### WHAT THE TASK REQUIRES:
Every record must be copied exactly. Leave nothing out.

### EXERCISE DATA:

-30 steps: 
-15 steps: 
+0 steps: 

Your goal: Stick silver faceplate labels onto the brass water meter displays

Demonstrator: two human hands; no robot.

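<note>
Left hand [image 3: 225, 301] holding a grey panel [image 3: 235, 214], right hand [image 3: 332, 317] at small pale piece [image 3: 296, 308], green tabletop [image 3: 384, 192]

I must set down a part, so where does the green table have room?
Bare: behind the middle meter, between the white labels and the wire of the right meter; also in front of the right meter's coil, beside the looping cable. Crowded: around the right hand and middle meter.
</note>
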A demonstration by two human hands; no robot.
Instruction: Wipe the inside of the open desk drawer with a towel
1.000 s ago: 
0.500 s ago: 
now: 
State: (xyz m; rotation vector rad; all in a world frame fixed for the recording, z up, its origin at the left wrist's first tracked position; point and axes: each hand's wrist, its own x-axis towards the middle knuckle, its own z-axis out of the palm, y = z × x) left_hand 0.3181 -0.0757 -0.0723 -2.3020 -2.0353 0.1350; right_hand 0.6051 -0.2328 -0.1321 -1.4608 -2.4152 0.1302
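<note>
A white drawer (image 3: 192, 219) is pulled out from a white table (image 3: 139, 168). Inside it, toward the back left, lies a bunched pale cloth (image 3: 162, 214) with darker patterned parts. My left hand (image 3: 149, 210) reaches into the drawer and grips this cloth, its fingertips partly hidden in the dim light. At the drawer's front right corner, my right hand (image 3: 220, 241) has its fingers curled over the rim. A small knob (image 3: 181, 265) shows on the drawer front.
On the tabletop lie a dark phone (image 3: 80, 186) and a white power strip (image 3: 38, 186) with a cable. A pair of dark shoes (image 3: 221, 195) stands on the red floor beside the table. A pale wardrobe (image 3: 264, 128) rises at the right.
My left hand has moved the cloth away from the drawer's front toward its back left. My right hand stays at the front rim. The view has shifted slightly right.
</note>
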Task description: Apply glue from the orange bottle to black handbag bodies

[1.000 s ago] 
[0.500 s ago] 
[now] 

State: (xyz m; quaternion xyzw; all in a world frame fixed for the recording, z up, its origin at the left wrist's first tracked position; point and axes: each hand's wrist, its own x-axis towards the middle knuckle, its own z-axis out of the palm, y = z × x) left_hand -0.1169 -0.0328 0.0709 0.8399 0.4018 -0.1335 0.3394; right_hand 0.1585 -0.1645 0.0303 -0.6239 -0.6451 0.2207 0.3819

### EXPECTED ANSWER:
-30 steps: 
-15 steps: 
+0 steps: 

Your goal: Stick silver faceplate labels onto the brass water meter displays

Demonstrator: two human hands; no robot.

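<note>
Left hand [image 3: 225, 301] holding a grey panel [image 3: 235, 214], right hand [image 3: 332, 317] at small pale piece [image 3: 296, 308], green tabletop [image 3: 384, 192]

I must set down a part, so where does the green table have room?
Bare: behind the middle meter, between the white labels and the wire of the right meter; also in front of the right meter's coil, beside the looping cable. Crowded: around the right hand and middle meter.
</note>
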A demonstration by two human hands; no robot.
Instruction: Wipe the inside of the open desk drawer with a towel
1.000 s ago: 
0.500 s ago: 
now: 
State: (xyz m; rotation vector rad; all in a world frame fixed for the recording, z up, its origin at the left wrist's first tracked position; point and axes: each hand's wrist, its own x-axis towards the middle knuckle, its own z-axis out of the palm, y = z × x) left_hand 0.3181 -0.0757 -0.0723 -2.3020 -2.0353 0.1350; right_hand 0.6051 -0.2328 -0.1321 -1.4608 -2.4152 0.1302
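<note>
A white drawer (image 3: 192, 219) is pulled out from a white table (image 3: 139, 168). Inside it, toward the back left, lies a bunched pale cloth (image 3: 162, 214) with darker patterned parts. My left hand (image 3: 149, 210) reaches into the drawer and grips this cloth, its fingertips partly hidden in the dim light. At the drawer's front right corner, my right hand (image 3: 220, 241) has its fingers curled over the rim. A small knob (image 3: 181, 265) shows on the drawer front.
On the tabletop lie a dark phone (image 3: 80, 186) and a white power strip (image 3: 38, 186) with a cable. A pair of dark shoes (image 3: 221, 195) stands on the red floor beside the table. A pale wardrobe (image 3: 264, 128) rises at the right.
My left hand has moved the cloth away from the drawer's front toward its back left. My right hand stays at the front rim. The view has shifted slightly right.
</note>
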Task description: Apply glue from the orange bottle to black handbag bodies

[1.000 s ago] 
[0.500 s ago] 
[now] 

State: (xyz m; quaternion xyzw; all in a world frame fixed for the recording, z up, its origin at the left wrist's first tracked position; point and axes: each hand's wrist, its own x-axis towards the middle knuckle, its own z-axis out of the palm, y = z × x) left_hand -0.1169 -0.0328 0.0709 0.8399 0.4018 -0.1335 0.3394; right_hand 0.1585 -0.1645 0.0303 -0.6239 -0.6451 0.2207 0.3819

The generated output is now complete.